Part 10. Menyedihkan

72K 6.4K 213
                                    

"Maaf." Suara Afni hanya terdengar seperti cicitan. Suaranya tenggelam karena sibuk menggigil, sedari tadi gadis itu tetap mengucapkan kata maaf, berharap Dafa membuka pintu balkon, menyuruhnya untuk tidur di dalam kamar. Meski tak di ranjang setidaknya dirinya bisa tidur di lantai kamar atau di sofa luar, setidaknya lebih hangat daripada di luar.

Hidung Afni terasa dingin, gadis itu kesusahan, berkali-kali menarik ingus yang ingin keluar. Meski sudah bergelung dengan selimut, tapi tetap saja terasa dingin, apalagi anginnya lumayan kencang. Kakinya terasa kaku, gadis itu hanya duduk di kursi kayu yang ada di balkon, mengangkat kakinya di kursi, bergelung dengan selimut yang tak begitu tebal.

Sampai tengah malam Afni belum bisa tidur, badannya semakin menggigil, ingin sekali ia berteriak meminta tolong pada Riski. Namun, keraguan menelusup di hatinya, sekarang saja ia sudah dihukum seperti ini. Jika ia meminta bantuan dan membuat keributan bisa-bisa ia mati di tangan Dafa.

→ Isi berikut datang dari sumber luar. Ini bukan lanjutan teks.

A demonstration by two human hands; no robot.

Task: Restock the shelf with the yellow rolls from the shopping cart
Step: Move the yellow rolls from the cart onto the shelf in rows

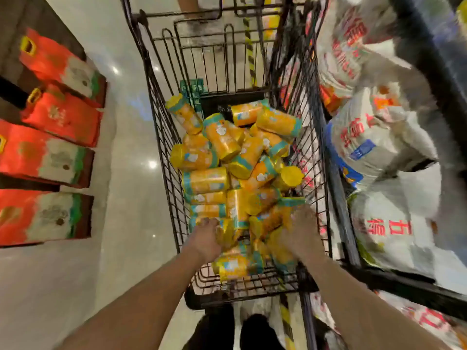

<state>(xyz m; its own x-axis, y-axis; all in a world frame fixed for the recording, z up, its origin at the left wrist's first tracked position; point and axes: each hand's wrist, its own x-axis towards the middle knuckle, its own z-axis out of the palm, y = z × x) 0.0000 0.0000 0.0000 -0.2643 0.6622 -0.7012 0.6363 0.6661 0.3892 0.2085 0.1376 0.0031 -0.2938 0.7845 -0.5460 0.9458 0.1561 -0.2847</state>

Sementara itu, Dafa yang di dalam kamar juga belum tidur, cowok itu masih sibuk dengan laptopnya. Setelah beberapa saat akhirnya Cowok itu menguap, melepas kaca matanya memijit kening sambil memejamkan mata karena kepalanya terasa pening.

Setelah dirasa kepalanya membaik, akhirnya Dafa menutup laptop, menyandarkan badannya di kursi, pandangannya jatuh pada bingkai foto yang ada di mejanya yang berisi foto dirinya dengan Liana. Cowok itu tersenyum, menghela napas berat lalu berdiri membalikkan badan.

Kini pandangannya beralih pada pintu balkon, awalnya cowok itu akan langsung tidur, tapi entah kenapa kakinya membawa pada pintu balkon, menyibak gorden dengan pelan, mengintip Afni yang sedang bergelung dengan selimut, meski keadaan balkon tak terang, tapi keadaan gadis itu tetap terlihat karena tersinari lampu bangunan lain dan sinar bulan.

Menghela napas, akhirnya cowok itu menyibakkan gorden dengan lebar, menghidupkan lampu balkon yang sebelumnya ia matikan, tapi belum membuka pintunya. Seketika Afni menoleh ke arah Dafa yang hanya berdiri di depan pintu, tapi gadis itu langsung memalingkan wajah.

"Pindah sana ke dalem!" perintah Dafa sambil membuka pintu, angin malam yang dingin seketika langsung menggelitiki kulitnya, Dafa bergidik, ternyata di luar benar-benar dingin.

Afni yang mendengar perintah Dafa hanya mengangguk, menurunkan kakinya dari kursi, mulai beranjak dengan pelan. Dafa menyingkir dari pintu saat Afni berada di depannya, cowok itu mengernyit, melihat keadaan Afni yang pucat, bahunya dan tangannya bergetar, giginya bergemelatuk.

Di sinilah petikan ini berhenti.